> **Task statement**
This exercise calls for an exact transcription. Set down every record below.

[Records excerpted from a collection]
--------

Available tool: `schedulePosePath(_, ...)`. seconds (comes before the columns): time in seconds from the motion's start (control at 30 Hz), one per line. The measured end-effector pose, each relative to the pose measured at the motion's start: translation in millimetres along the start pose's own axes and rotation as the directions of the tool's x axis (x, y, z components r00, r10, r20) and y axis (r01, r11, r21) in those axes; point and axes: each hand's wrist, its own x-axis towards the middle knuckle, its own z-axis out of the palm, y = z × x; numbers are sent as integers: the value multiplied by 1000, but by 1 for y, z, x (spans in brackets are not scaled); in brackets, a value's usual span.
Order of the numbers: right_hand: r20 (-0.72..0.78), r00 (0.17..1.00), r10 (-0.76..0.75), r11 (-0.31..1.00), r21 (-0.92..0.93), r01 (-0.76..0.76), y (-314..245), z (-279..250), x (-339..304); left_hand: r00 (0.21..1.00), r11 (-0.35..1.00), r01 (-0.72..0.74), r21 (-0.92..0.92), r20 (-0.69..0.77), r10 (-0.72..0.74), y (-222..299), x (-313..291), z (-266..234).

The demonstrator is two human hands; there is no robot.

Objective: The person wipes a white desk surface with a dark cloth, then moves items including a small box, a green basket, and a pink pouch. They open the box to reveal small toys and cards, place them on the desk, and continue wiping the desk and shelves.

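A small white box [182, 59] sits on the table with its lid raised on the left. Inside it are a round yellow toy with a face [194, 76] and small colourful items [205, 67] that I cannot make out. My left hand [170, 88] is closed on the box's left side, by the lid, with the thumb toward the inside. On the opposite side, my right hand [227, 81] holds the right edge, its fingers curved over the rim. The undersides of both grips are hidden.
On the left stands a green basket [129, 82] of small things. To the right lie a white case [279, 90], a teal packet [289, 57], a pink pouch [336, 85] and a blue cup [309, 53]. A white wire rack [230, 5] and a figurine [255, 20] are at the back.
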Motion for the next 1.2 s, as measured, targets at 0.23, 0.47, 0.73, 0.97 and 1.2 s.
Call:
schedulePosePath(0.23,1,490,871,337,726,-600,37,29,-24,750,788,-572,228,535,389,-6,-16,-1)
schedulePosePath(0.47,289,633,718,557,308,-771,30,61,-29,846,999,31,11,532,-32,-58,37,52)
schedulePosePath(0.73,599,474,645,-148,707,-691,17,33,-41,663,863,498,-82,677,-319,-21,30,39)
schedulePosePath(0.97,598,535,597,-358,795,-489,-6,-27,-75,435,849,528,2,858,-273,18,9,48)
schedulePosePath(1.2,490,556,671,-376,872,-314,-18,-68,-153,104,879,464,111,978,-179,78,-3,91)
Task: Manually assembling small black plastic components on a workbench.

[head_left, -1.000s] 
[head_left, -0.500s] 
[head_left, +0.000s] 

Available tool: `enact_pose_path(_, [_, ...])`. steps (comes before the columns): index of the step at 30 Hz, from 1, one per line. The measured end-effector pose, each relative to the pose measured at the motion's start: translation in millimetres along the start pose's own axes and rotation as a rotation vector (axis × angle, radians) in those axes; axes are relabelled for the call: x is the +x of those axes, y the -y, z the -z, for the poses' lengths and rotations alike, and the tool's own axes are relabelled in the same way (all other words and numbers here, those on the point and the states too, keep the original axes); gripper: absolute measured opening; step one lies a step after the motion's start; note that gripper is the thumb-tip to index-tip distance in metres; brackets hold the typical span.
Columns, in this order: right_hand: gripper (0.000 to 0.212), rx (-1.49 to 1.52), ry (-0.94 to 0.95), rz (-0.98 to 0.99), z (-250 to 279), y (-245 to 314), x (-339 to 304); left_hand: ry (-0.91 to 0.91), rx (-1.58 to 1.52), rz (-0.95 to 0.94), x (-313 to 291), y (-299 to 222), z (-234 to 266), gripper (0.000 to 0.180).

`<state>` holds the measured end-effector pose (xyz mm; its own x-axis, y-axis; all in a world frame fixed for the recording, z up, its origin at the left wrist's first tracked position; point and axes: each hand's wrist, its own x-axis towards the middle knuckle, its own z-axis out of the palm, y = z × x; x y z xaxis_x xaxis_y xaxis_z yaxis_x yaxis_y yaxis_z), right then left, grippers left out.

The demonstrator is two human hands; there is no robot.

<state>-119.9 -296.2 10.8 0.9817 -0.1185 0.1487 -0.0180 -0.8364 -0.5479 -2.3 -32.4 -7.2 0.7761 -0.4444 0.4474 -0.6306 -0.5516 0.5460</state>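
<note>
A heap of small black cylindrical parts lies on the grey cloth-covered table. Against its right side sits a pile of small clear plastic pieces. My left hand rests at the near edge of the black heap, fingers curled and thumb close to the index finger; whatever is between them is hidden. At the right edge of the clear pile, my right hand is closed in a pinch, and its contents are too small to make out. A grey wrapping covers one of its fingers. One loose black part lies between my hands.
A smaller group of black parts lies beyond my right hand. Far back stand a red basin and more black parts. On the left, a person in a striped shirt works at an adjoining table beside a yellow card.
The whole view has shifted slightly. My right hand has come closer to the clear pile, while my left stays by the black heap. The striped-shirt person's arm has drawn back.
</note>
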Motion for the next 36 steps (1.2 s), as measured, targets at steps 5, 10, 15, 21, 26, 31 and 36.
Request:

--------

> **Solution for this task**
Available tool: `schedulePosePath(_, ...)`. seconds (comes before the columns): time in seconds from the motion's start (control at 30 Hz), one per line. The measured end-effector pose, each relative to the pose measured at the motion's start: translation in millimetres along the start pose's own axes and rotation as the directions of the tool's x axis (x, y, z components r00, r10, r20) and y axis (r01, r11, r21) in those axes; point and axes: each hand's wrist, its own x-axis towards the middle knuckle, its own z-axis out of the palm, y = z × x; numbers are sent as integers: the value multiplied by 1000, but by 1 for y, z, x (spans in brackets are not scaled); in brackets, a value's usual span.
Order of the numbers: right_hand: r20 (-0.72..0.78), r00 (0.17..1.00), r10 (-0.76..0.75), r11 (-0.31..1.00), r21 (-0.92..0.93), r01 (-0.76..0.76), y (-314..245), z (-279..250), x (-339..304); left_hand: r00 (0.21..1.00), r11 (-0.35..1.00), r01 (-0.72..0.74), r21 (-0.92..0.92), r20 (-0.69..0.77), r10 (-0.72..0.74), y (-222..299), x (-313..291), z (-266..234).

The demonstrator is two human hands; there is no robot.

Objective: The person wipes a white desk surface with a dark cloth, then moves items including a small box, a green basket, and a pink pouch. They open the box to reveal small toys and cards, place them on the desk, and continue wiping the desk and shelves.

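A small white box [182, 59] sits on the table with its lid raised on the left. Inside it are a round yellow toy with a face [194, 76] and small colourful items [205, 67] that I cannot make out. My left hand [170, 88] is closed on the box's left side, by the lid, with the thumb toward the inside. On the opposite side, my right hand [227, 81] holds the right edge, its fingers curved over the rim. The undersides of both grips are hidden.
On the left stands a green basket [129, 82] of small things. To the right lie a white case [279, 90], a teal packet [289, 57], a pink pouch [336, 85] and a blue cup [309, 53]. A white wire rack [230, 5] and a figurine [255, 20] are at the back.
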Motion for the next 1.2 s, as measured, targets at 0.23, 0.47, 0.73, 0.97 and 1.2 s.
Call:
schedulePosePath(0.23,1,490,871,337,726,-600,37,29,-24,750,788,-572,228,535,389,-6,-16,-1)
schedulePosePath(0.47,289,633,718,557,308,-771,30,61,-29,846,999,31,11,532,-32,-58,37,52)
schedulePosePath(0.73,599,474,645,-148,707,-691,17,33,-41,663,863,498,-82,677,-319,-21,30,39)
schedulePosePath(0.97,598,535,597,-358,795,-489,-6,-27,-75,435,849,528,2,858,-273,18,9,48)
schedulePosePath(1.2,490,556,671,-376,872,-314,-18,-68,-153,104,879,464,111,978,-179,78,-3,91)
Task: Manually assembling small black plastic components on a workbench.

[head_left, -1.000s] 
[head_left, -0.500s] 
[head_left, +0.000s] 

Available tool: `enact_pose_path(_, [_, ...])`. steps (comes before the columns): index of the step at 30 Hz, from 1, one per line. The measured end-effector pose, each relative to the pose measured at the motion's start: translation in millimetres along the start pose's own axes and rotation as a rotation vector (axis × angle, radians) in those axes; axes are relabelled for the call: x is the +x of those axes, y the -y, z the -z, for the poses' lengths and rotations alike, and the tool's own axes are relabelled in the same way (all other words and numbers here, those on the point and the states too, keep the original axes); gripper: absolute measured opening; step one lies a step after the motion's start; note that gripper is the thumb-tip to index-tip distance in metres; brackets hold the typical span.
Columns, in this order: right_hand: gripper (0.000 to 0.212), rx (-1.49 to 1.52), ry (-0.94 to 0.95), rz (-0.98 to 0.99), z (-250 to 279), y (-245 to 314), x (-339 to 304); left_hand: ry (-0.91 to 0.91), rx (-1.58 to 1.52), rz (-0.95 to 0.94), x (-313 to 291), y (-299 to 222), z (-234 to 266), gripper (0.000 to 0.180).

`<state>` holds the measured end-effector pose (xyz mm; its own x-axis, y-axis; all in a world frame fixed for the recording, z up, its origin at the left wrist's first tracked position; point and axes: each hand's wrist, its own x-axis towards the middle knuckle, its own z-axis out of the palm, y = z × x; x y z xaxis_x xaxis_y xaxis_z yaxis_x yaxis_y yaxis_z), right then left, grippers left out.

The demonstrator is two human hands; there is no robot.

<state>-119.9 -296.2 10.8 0.9817 -0.1185 0.1487 -0.0180 -0.8364 -0.5479 -2.3 -32.4 -7.2 0.7761 -0.4444 0.4474 -0.6306 -0.5516 0.5460</state>
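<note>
A heap of small black cylindrical parts lies on the grey cloth-covered table. Against its right side sits a pile of small clear plastic pieces. My left hand rests at the near edge of the black heap, fingers curled and thumb close to the index finger; whatever is between them is hidden. At the right edge of the clear pile, my right hand is closed in a pinch, and its contents are too small to make out. A grey wrapping covers one of its fingers. One loose black part lies between my hands.
A smaller group of black parts lies beyond my right hand. Far back stand a red basin and more black parts. On the left, a person in a striped shirt works at an adjoining table beside a yellow card.
The whole view has shifted slightly. My right hand has come closer to the clear pile, while my left stays by the black heap. The striped-shirt person's arm has drawn back.
</note>
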Motion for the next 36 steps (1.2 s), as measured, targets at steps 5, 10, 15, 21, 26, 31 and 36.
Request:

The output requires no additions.